**Task:**
From the entries below, transcribe exactly the lines between the line holding "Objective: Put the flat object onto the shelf" and the line holding "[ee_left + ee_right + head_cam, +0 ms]", inclusive; skip all other lines.

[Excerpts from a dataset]
......
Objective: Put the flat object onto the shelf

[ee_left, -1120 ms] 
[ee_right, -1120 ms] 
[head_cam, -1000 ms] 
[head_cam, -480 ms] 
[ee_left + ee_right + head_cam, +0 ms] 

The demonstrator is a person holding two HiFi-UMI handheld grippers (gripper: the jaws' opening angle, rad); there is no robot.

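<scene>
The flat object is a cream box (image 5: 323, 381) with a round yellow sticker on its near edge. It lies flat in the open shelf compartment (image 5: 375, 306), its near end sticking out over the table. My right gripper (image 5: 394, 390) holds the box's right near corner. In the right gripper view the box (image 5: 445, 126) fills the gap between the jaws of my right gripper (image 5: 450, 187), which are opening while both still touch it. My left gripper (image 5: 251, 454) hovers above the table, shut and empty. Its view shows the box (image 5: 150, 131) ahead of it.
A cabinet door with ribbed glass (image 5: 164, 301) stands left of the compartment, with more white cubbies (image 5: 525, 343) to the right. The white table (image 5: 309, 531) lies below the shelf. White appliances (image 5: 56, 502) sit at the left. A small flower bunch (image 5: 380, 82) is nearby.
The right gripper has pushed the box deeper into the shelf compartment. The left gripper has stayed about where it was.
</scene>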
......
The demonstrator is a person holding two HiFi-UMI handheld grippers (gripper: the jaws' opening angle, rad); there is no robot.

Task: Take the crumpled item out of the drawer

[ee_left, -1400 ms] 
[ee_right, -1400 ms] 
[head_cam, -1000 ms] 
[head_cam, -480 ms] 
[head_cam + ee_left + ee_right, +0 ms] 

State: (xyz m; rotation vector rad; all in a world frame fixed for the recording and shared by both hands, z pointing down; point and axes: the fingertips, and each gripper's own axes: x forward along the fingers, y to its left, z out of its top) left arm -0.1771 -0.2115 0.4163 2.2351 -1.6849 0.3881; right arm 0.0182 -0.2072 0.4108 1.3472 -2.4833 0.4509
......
**Answer space:**
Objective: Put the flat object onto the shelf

[ee_left, -1120 ms] 
[ee_right, -1120 ms] 
[head_cam, -1000 ms] 
[head_cam, -480 ms] 
[ee_left + ee_right + head_cam, +0 ms] 

The exercise closes with this answer.